● What the exercise asks
Return an exact transcript of the material below from the line containing "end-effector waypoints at" through its final line, and no other lines.
◆ ◆ ◆ ◆ ◆
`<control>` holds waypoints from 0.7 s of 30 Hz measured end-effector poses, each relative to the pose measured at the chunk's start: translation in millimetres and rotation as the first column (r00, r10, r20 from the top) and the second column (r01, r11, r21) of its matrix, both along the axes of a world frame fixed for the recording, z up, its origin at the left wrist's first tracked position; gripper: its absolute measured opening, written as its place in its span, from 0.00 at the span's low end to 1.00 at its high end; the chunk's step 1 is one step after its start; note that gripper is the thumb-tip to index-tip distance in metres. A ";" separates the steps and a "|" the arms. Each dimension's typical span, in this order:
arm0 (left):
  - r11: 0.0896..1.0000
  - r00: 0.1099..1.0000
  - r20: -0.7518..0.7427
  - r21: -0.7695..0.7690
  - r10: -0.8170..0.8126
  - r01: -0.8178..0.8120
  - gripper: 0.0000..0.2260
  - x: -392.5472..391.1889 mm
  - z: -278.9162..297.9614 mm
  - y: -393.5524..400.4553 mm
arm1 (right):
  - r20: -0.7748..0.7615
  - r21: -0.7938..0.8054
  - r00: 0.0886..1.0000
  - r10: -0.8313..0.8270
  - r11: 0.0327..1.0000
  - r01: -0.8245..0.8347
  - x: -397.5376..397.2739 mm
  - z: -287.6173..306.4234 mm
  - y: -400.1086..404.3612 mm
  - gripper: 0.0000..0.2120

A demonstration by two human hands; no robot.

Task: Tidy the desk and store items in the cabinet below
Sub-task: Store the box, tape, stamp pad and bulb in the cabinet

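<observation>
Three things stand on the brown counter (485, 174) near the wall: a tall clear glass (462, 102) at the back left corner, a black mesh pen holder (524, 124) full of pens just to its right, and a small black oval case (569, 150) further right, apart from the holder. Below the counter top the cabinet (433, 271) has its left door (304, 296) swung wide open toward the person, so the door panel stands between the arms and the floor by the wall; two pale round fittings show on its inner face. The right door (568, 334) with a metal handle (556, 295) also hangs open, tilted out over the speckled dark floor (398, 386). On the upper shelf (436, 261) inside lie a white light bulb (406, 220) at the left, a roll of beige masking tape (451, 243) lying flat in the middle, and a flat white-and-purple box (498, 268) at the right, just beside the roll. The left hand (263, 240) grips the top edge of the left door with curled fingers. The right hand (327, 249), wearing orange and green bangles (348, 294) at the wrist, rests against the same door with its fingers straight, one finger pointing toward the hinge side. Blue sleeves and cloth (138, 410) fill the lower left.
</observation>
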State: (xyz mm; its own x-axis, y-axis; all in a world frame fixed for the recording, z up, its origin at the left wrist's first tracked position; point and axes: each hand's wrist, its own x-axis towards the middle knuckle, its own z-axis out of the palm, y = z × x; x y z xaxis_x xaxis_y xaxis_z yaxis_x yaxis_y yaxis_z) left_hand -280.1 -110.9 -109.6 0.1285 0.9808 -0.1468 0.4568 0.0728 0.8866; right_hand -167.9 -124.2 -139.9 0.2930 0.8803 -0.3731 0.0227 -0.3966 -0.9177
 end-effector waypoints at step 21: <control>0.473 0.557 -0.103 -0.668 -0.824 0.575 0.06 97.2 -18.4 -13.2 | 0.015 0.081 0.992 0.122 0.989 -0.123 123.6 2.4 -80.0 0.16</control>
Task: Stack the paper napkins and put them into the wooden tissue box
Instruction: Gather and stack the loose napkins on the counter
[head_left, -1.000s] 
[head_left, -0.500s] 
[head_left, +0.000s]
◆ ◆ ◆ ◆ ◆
● The answer
 end-effector waypoints at step 21: <control>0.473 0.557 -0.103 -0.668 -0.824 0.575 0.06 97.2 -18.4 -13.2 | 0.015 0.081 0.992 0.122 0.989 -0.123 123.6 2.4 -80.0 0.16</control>
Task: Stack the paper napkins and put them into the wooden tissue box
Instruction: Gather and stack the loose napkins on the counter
[head_left, -1.000s] 
[head_left, -0.500s] 
[head_left, +0.000s]

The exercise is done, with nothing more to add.